High-performance computing facilities provide the hardware needed to analyze and model the world around us. Holding the world’s largest super-computer title is an international competition. Currently, Japan holds the largest super-computer followed by the Summit machine at Oak Ridge National Lab. These computers have millions of processing cores and accelerated hardware, using an insane amount of energy. Scientists use these machines to ask questions about the world. In my areas of interest, climate, weather, and remote sensing, large computing facilities enables us to improve the accuracy of our predictions. With improved accuracy, scientists are able to study the environment in finer and finer detail. However, more detail and complexity then opens up more questions.

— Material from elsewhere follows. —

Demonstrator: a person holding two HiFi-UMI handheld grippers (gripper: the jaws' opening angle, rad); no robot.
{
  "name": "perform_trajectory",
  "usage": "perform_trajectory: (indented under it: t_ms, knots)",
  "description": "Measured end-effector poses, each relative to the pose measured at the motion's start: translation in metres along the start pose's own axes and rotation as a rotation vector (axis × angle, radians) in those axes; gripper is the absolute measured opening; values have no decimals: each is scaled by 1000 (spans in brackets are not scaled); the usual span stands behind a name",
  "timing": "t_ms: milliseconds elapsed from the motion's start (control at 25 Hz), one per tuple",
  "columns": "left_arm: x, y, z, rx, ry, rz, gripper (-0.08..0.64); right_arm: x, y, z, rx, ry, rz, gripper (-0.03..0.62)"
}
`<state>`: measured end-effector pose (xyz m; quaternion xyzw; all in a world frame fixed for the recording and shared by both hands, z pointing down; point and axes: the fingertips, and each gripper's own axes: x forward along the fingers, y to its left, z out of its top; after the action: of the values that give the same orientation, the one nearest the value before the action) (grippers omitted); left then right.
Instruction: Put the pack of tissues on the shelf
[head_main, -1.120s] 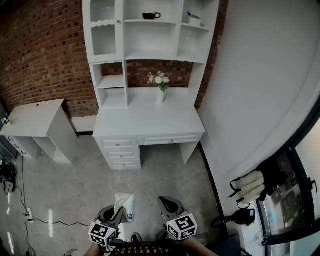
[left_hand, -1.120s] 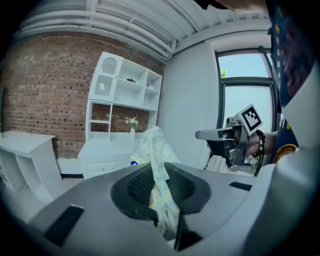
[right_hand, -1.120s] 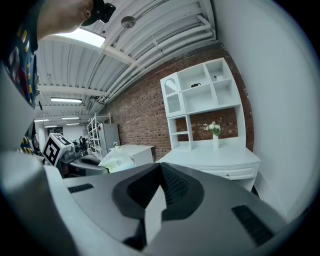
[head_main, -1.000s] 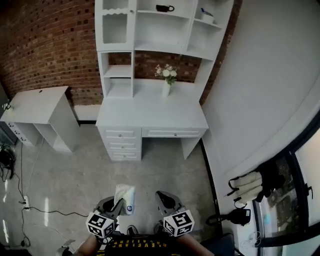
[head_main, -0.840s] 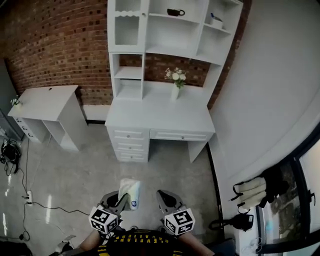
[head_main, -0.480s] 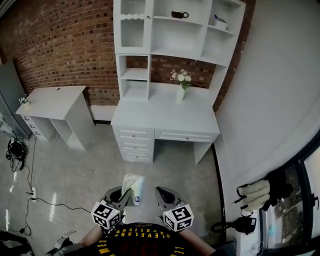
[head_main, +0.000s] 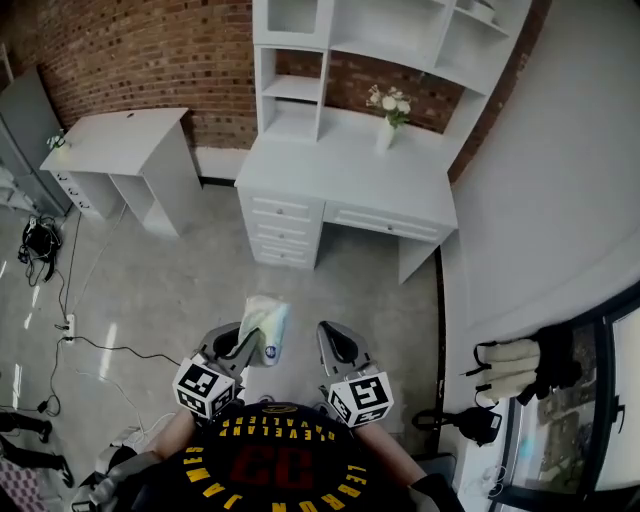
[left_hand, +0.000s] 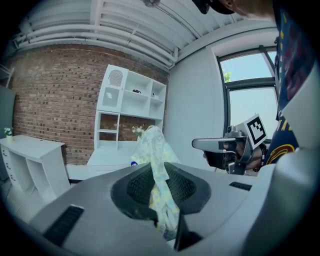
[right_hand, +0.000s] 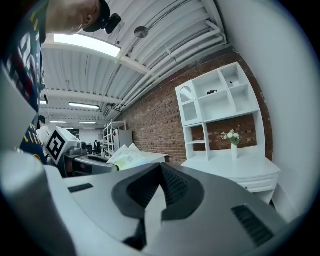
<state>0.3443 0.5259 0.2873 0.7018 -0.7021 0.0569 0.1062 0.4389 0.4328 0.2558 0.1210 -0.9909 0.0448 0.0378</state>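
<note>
L gripper (head_main: 243, 343) is closed narrow on the pack of tissues (head_main: 264, 327), pinching its near end, w/ the pack sticking out ahead over the floor (head_main: 170, 290), well short of the desk (head_main: 345, 185). R gripper (head_main: 335, 345) has its jaws together, nothing in them. Best bet: carry the pack level to the shelf (head_main: 296, 88) at the far wall, go in square to an open cubby left of the flower vase (head_main: 386, 130), & only loosen once it rests on the board.

The left gripper (head_main: 243, 343) is held in front of the body, its jaws clamped on the pack of tissues (head_main: 266, 322) between them. The right gripper (head_main: 332, 338) is held alongside, jaws closed together on nothing.
</note>
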Motion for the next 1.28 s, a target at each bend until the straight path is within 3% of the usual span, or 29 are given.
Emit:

Today, deep learning (DL) is the new tool that is invading many areas of science. DL is an area of Artificial Intelligence (AI) research that uses patterns to find interesting representations of data. These models have been found to generate highly accurate mappings between domains, providing solutions to a number of tasks. Siri and Alexa are good examples of this, which use DL for speech detection. Google photos using DL to recognize people across your albums. This technology is becoming pervasive. Data availability continues to grow, opening up more and more opportunities for DL applications.

The question becomes, how should scientists use DL? Should we expect AI to generate insight for us or is that too ambitious? In scientific research we ask a question, test the hypothesis, analyze the data, and report results, with a continuous feedback loop. So, DL methodologies used to test the hypothesis will generate data to be analyzed. If the analysis validates the hypothesis, did the DL model help improve results? If so, does improving our model help in future hypothesis testing? Are there anomalies in the outputs which cannot be explained? Is this an insight humans are yet to understand? How do we know if it is an insight?

This blog is going to focus on the intersection of artificial intelligence, science, and environmental technologies. I research deep learning applications to climate science and remote sensing.